The trickster is one of my favorite mythological archetypes, with his humorous ways of outsmarting the powerful. He is also a character that I study. Tricksters are often misunderstood as impish thieving devils who do more harm than good. However, it is often through their thievery that humans are liberated—Prometheus, who stole from the gods, brought fire to humanity, and Raven, who stole light from an old man, brought light to the world.
Gerald Vizenor, Distinguished Professor of American Studies at The University of New Mexico, is a scholar in the realm of Native American trickster figures and has written not only novels about the figure in a modern context, but academic texts as well. I am currently reading The Trickster of Liberty: Native Heirs to a Wild Baronage, a series of short stories. In the Prologue, Vizenor explains the trickster trope and its place and function in today’s world:
Jacques Lacan reasoned that what arises in language returns to language; words are ambiguous. ‘The word never has only one use,’ he said at a seminar. ‘Every word always has a beyond, sustains several meanings.
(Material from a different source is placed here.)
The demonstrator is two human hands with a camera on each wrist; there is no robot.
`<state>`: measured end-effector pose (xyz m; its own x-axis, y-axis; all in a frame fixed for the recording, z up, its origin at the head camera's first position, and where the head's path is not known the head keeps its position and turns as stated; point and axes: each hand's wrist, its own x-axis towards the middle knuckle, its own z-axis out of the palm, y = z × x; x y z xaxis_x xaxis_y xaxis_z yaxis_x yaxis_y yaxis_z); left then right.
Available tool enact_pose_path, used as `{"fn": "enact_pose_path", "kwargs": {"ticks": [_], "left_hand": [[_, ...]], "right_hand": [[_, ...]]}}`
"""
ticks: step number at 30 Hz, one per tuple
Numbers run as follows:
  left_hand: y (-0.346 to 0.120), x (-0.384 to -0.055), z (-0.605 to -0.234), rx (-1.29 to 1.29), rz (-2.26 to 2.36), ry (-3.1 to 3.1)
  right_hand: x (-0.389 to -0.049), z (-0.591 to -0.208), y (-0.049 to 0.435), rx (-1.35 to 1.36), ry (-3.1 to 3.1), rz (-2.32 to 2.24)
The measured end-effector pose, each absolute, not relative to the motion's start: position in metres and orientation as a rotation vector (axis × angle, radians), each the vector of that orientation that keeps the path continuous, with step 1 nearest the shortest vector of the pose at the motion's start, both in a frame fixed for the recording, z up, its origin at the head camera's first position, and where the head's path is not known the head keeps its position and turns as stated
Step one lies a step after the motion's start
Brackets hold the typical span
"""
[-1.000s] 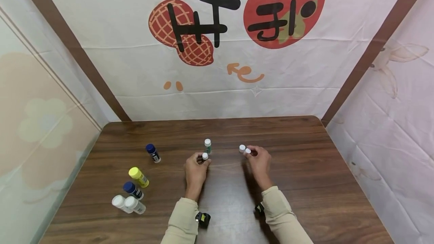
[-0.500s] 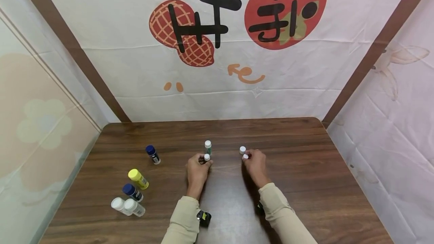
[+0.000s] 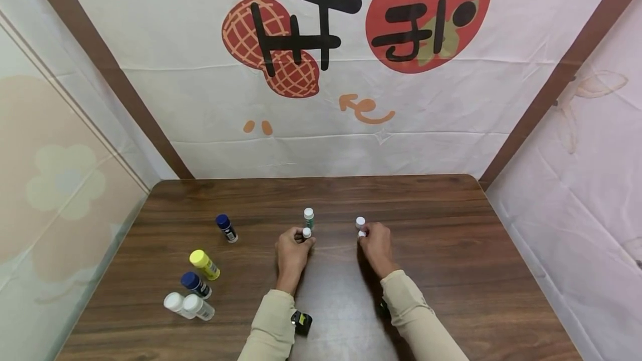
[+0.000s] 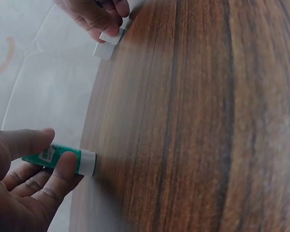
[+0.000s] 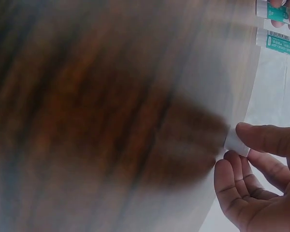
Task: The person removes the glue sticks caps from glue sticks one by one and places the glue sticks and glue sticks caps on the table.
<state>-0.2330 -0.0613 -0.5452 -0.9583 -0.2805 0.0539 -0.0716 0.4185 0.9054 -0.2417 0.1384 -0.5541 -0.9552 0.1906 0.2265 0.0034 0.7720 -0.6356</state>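
Note:
My left hand holds a green-labelled glue stick between thumb and fingers. It stands upright, its white base at the tabletop. Just behind it is a second green glue stick, also upright. To the right, my right hand pinches a small white cap between thumb and fingertips, down at the table. Another white cap sits right behind that one. Fingers partly cover the held cap in the head view.
On the left of the wooden table stand a blue-capped glue stick, a yellow one, another blue-capped one and two white ones, one of them nearer. A printed cloth wall rises behind the table.
My right hand has moved slightly left and toward me, bringing its cap down to the table in front of the other cap. My left hand has barely shifted, still holding the glue stick.

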Motion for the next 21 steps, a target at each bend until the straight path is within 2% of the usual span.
{"fn": "enact_pose_path", "kwargs": {"ticks": [21], "left_hand": [[-0.062, -0.233, -0.548, 0.266, -1.57, -2.484]], "right_hand": [[-0.244, -0.544, 0.135, -0.103, -2.825, 0.735]]}}
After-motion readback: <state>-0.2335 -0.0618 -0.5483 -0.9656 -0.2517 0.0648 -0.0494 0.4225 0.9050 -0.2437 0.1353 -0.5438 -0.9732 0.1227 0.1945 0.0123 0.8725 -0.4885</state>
Behind what discourse says, there is what it means . . . and behind what it wants to say there is another meaning, and this process will never be exhausted.’ Words, then, are metaphors and the trickster is a comic holotrope, an interior landscape ‘behind what discourse says.’ The trick, in seven words, is to elude historicism, racial representations, and remain historical. The author cedes the landscape to the reader and then dies, the narrators bear the schemes, bodies are wild, and the trickster liberates the ind in comic discourse.
In Vizenor stories, trickster is playing the language game to tell us tribal history, the light of the world for some and for others, tales that they would prefer remain in darkness.